## PROBLEM
Copy out each line of the entries where the word "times" is present.

## AVAILABLE RECORDS
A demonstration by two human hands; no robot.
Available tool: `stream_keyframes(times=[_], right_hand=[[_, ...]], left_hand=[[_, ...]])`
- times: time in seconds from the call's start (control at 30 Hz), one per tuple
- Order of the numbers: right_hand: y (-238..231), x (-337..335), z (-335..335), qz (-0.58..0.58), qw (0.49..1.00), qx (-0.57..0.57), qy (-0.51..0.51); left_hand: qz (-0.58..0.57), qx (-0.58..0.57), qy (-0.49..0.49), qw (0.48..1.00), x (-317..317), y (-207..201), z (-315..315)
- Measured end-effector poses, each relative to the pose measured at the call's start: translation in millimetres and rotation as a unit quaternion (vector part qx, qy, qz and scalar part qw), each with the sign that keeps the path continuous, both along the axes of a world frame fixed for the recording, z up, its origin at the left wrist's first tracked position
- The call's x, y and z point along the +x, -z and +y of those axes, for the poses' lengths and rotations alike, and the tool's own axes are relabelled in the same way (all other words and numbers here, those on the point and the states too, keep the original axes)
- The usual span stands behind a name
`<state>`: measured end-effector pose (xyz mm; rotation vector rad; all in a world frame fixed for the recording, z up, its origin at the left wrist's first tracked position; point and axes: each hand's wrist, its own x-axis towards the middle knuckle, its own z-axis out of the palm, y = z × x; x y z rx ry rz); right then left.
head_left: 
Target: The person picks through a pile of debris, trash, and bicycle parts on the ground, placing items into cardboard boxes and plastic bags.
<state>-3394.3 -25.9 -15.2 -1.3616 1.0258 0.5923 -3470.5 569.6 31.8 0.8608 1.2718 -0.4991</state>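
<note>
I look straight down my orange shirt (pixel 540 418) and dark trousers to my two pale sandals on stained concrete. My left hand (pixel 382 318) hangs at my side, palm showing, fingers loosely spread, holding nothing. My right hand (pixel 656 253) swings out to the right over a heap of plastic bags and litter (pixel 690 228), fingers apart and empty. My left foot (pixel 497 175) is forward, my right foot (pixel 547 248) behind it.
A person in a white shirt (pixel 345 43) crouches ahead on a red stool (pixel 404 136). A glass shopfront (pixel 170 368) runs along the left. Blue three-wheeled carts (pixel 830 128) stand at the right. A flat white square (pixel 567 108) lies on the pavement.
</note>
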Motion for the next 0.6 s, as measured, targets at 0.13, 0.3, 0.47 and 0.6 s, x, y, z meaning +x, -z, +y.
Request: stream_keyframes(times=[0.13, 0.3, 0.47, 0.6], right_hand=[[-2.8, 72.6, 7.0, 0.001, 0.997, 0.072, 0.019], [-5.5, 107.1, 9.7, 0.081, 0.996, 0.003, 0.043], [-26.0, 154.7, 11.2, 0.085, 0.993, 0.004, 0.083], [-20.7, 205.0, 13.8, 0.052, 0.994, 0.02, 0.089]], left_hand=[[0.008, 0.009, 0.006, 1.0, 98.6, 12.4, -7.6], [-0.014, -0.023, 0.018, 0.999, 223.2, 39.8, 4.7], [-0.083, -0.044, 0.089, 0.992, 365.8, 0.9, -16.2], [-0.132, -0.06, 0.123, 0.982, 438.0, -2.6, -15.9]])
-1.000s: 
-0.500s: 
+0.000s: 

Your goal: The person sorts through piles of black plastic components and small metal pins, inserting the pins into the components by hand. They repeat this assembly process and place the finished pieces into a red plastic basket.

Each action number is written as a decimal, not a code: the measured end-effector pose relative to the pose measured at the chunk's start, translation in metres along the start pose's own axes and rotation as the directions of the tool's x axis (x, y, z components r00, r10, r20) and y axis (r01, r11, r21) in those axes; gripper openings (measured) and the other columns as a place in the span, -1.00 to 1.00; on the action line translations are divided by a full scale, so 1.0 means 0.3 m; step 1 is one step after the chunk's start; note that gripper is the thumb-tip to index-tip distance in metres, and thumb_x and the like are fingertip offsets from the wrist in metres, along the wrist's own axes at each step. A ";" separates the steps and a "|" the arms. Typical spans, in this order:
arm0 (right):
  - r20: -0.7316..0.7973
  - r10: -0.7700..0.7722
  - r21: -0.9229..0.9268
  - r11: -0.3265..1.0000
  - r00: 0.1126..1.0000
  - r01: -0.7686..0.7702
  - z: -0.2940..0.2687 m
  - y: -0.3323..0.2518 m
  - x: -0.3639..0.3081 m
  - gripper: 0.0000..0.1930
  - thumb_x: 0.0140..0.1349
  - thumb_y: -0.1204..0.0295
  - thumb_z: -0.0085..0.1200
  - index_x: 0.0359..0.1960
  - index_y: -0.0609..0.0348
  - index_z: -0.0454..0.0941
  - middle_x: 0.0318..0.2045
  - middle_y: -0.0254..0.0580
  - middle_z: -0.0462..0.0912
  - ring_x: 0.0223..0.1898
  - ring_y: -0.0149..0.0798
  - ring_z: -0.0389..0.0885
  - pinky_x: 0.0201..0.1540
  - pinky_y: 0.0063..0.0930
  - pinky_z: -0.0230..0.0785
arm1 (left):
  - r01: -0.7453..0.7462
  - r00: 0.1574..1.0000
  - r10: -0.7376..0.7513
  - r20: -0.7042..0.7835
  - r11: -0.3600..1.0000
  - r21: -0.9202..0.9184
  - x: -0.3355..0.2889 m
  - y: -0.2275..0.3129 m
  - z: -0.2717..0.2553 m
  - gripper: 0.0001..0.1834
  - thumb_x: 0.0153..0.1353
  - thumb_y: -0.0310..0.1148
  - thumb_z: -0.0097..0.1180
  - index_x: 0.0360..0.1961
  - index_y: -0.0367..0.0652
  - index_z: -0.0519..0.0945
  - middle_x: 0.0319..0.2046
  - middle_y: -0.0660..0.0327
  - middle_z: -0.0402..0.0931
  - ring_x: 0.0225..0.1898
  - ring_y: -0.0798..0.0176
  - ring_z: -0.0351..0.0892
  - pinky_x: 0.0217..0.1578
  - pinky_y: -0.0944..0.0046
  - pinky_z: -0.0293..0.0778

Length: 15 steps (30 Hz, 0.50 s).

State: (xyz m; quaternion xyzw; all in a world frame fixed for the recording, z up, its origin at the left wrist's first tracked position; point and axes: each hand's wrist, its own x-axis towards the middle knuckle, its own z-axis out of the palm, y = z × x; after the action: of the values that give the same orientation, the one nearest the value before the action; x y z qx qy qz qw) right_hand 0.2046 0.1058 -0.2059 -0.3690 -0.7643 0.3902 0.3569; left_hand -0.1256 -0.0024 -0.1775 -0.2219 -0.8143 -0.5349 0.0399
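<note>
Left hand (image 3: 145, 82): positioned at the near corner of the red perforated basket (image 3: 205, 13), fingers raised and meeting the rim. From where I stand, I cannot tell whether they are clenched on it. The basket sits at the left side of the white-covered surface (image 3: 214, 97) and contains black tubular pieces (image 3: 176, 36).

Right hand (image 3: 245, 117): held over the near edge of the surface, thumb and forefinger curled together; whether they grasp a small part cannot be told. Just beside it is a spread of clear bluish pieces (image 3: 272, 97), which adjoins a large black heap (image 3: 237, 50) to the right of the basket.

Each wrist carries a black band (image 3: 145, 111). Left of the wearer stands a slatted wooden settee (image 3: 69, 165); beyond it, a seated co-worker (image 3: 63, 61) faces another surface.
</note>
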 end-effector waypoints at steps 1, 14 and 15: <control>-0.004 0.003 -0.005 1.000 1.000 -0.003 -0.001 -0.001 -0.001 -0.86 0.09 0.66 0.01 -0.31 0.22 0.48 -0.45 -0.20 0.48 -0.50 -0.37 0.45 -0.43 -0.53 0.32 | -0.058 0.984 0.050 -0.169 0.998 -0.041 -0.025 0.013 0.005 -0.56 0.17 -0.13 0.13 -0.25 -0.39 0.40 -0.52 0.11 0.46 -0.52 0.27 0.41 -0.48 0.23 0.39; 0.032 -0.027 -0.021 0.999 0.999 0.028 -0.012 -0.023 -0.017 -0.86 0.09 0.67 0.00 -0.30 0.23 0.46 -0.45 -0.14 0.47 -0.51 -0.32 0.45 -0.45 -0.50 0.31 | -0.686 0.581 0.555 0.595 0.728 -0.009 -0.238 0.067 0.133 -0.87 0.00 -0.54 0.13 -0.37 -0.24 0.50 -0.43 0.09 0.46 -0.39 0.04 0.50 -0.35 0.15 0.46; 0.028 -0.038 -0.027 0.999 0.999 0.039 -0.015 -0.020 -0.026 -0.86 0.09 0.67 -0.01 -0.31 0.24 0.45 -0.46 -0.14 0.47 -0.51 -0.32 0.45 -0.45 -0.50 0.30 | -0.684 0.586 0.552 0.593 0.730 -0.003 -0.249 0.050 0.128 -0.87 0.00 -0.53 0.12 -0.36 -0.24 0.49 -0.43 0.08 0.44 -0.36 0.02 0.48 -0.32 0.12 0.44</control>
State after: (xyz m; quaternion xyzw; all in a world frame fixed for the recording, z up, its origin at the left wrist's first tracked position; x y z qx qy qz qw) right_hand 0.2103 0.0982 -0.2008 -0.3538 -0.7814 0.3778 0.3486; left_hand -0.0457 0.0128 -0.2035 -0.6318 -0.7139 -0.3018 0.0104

## ANSWER BOX
Available tool: `stream_keyframes(times=[_], right_hand=[[_, ...]], left_hand=[[_, ...]])`
- times: time in seconds from the call's start (control at 30 Hz), one per tuple
Request: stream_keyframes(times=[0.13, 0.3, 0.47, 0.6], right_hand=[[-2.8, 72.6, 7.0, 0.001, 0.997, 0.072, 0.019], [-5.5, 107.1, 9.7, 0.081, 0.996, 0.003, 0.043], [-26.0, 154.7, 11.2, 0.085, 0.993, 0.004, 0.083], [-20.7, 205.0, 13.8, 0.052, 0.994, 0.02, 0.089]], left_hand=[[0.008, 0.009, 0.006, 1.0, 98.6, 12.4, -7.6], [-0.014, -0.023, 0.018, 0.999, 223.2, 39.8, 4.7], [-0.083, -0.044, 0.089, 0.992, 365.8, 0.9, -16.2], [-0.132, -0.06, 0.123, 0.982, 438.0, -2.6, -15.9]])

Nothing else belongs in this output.